> What the task requires: Of the lines listed below, return exactly those that run from the line containing "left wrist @" through the line containing "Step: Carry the", both included.

> Supplied material:
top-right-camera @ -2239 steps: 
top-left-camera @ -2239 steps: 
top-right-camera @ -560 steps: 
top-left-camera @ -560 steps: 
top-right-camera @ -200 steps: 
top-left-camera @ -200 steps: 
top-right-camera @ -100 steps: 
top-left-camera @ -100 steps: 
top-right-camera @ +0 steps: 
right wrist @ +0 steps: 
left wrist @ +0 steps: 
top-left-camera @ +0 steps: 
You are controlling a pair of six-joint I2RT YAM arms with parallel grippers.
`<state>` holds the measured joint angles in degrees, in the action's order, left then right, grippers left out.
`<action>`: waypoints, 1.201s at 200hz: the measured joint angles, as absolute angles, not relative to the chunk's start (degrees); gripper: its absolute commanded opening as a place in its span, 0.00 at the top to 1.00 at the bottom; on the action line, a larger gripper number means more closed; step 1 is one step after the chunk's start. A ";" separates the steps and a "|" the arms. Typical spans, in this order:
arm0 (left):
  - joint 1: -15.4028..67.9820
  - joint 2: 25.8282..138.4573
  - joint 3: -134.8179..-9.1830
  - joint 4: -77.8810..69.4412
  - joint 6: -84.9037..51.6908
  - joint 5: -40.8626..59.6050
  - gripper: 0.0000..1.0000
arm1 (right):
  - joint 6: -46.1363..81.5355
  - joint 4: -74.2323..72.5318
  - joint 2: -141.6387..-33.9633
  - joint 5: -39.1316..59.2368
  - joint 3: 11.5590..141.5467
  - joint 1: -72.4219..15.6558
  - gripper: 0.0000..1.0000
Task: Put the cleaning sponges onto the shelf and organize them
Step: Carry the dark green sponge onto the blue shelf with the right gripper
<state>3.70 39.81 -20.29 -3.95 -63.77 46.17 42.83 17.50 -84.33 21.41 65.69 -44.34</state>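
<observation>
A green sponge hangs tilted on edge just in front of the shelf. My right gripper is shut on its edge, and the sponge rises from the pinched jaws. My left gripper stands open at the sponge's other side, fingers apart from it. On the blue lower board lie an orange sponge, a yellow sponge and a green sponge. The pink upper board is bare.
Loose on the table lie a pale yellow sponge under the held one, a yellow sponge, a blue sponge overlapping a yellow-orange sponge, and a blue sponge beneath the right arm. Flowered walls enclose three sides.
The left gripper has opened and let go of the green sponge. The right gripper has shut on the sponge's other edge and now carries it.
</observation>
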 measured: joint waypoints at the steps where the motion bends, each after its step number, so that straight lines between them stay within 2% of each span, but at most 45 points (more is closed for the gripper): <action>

> Written response:
left wrist @ +0 steps: 
top-left-camera @ +0 steps: 
You are controlling a pair of six-joint I2RT YAM arms with parallel grippers.
`<state>` holds the measured joint angles in degrees, in the action's order, left then right, grippers left out.
`<action>`: waypoints, 1.201s at 200hz: the measured joint angles, as absolute angles, not relative to the chunk's start (degrees); gripper: its absolute commanded opening as a place in its span, 0.00 at the top to 1.00 at the bottom; on the action line, a larger gripper number means more closed; step 1 is one step after the chunk's start. A ";" separates the steps and a "|" the arms. Typical spans, in this order:
arm0 (left):
  - joint 1: -15.4028..67.9820
  - joint 2: 25.8282..138.4573
  - joint 3: -134.8179..-9.1830
  - joint 4: -77.8810..69.4412
  - joint 6: -84.9037..51.6908
  - joint 5: -40.8626..59.6050
  - gripper: 0.0000..1.0000
arm1 (right):
  - joint 6: -46.1363..81.5355
  - joint 4: -74.2323..72.5318
  - joint 2: -141.6387..-33.9633
  - joint 5: -39.1316..59.2368
  - joint 3: 11.5590..141.5467
  - joint 1: -72.4219..15.6558
  - gripper: 0.0000..1.0000
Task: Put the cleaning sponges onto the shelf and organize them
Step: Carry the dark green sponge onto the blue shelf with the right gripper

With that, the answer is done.